Appunti per un naufragio by Davide Enia

Appunti per un naufragio by Davide Enia

autore:Davide Enia
La lingua: ita
Format: epub
editore: Sellerio Editore
pubblicato: 2017-07-06T16:00:00+00:00


Il naufragio del 3 ottobre 2013 avvenne prima dell’alba, a meno di mezzo miglio dalle coste di Lampedusa, all’altezza della cala detta Tabaccara. La dinamica dell’affondamento fu spietatamente semplice: alla vista della terraferma qualcuno, per fare luce e segnalare così la posizione dell’imbarcazione, diede fuoco a qualcosa, forse una coperta. Sul barcone c’era gasolio ovunque. Divampò una fiammata improvvisa sul ponte strapieno. Le persone accalcate istintivamente si ritrassero per non bruciarsi. Quello spostamento immediato provocò uno squilibrio decisivo in un assetto già ampiamente precario. Il peschereccio si rovesciò e in un tempo brevissimo colò a picco.

Tra ponte e sottocoperta c’erano più di cinquecento persone.

I superstiti furono centocinquantacinque.

I cadaveri recuperati in mare, trecentosessantotto.

La tragedia del 3 ottobre segnò uno spartiacque. Per la prima volta si videro, si recuperarono e si contarono moltissimi cadaveri sulle rive dell’Europa. Le immagini dei corpi privi di vita che galleggiavano in mare finirono sui mezzi di comunicazione di tutto il mondo. C’era anche un feto appena espulso, ancora attaccato alla madre per il cordone ombelicale. Sull’acqua non era visibile alcun relitto eppure i cadaveri erano sparsi dappertutto. Nelle ore successive alle prime immagini mostrate in TV, il mondo della politica nazionale ed europea prese d’assalto l’isola e sfilò davanti alle telecamere.

Un proverbio siciliano recita: «’u morto inzìgna a chiàncere».

* * *

«Quel giorno ero già in mare, avevamo dormito in barca, come succedeva spesso durante le sere d’estate, sia di quello stesso anno che dei precedenti. Questo non accadde più negli anni a seguire. Non sono più uscito di notte in barca. Non con gli amici, non con altra gente, non da solo. Da quel giorno, il mio approccio al mare è cambiato completamente».
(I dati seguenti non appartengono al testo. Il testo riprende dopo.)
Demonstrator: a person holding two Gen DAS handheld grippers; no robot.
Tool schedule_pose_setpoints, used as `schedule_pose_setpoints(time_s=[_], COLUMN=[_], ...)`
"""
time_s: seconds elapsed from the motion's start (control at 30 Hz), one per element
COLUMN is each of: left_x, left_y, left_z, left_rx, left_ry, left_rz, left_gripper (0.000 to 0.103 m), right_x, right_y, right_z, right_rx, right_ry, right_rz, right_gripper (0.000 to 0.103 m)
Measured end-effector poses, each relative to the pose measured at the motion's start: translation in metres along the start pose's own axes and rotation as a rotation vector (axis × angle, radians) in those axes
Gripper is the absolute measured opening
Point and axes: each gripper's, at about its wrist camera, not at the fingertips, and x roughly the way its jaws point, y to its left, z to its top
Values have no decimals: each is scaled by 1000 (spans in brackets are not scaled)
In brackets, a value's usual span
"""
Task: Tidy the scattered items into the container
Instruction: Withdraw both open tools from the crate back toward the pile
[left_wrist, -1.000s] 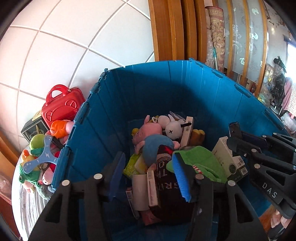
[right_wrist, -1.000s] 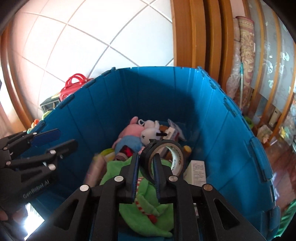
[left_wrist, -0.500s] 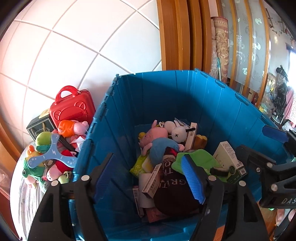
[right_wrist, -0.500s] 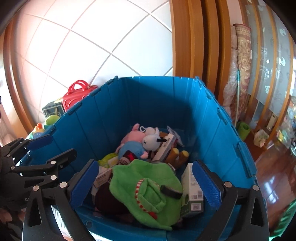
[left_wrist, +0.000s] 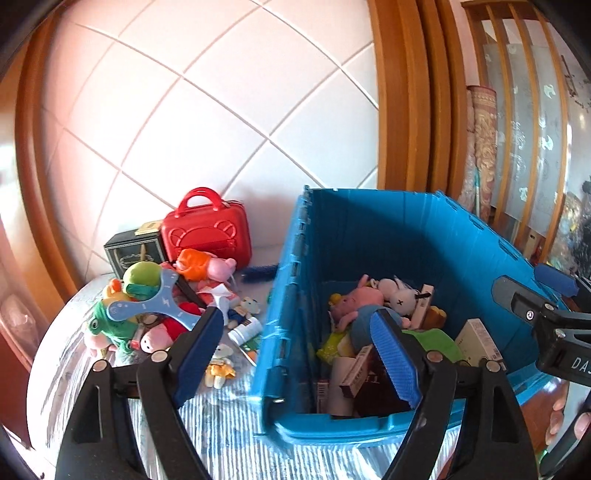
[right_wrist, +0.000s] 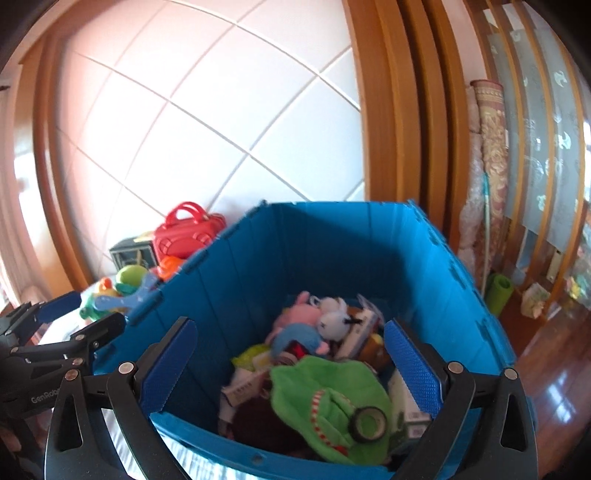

Vito l’avevo incontrato a casa sua. Al centro del tavolo, aveva poggiato due bicchieri e una bottiglia di acqua fresca appena presa dal frigo. Aveva tolto il tappo alla bottiglia e versato l’acqua, per poi riposizionarla esattamente tra me e lui.

«Ho sempre lavorato intensamente, perché a me il lavoro piace. Ho iniziato a lavorare fin da piccolino, aiutavo papà in falegnameria. Poi divenni programmatore meccanografico, quando i computer erano proprio grossi, il più piccolo era circa venti metri quadri. Quando finivo le canoniche otto ore da programmatore, tornavo ad aiutare papà in falegnameria, finché nel ’73 mi licenziai dal centro meccanografico per dedicarmi interamente alla falegnameria di famiglia. Realizzavamo arredi d’interni e allestimenti fieristici, il che mi ha permesso di girare il mondo. Poi arrivai qui a Lampedusa per la prima volta nel 2000, per rilassarmi, per staccare dalla città e dal lavoro. Ero veramente stanco. Bastarono due settimane di ferie per innamorarmene. Rientrato a casa, decisi di cessare l’attività. Avvertivo con forza il bisogno di ritornare qua».

Uomini di fede, come mio papà, sostengono che, per quanto imperscrutabili e misteriosi siano i disegni celesti, è pur sempre il libero arbitrio l’ago della bilancia che indirizza il corso delle cose. E se gli eventi sono determinati dal concatenarsi tra loro delle azioni e delle reazioni, nonostante una innegabile meccanica della materia, la fede aiuta a percepire l’esistenza di qualcosa di misterioso.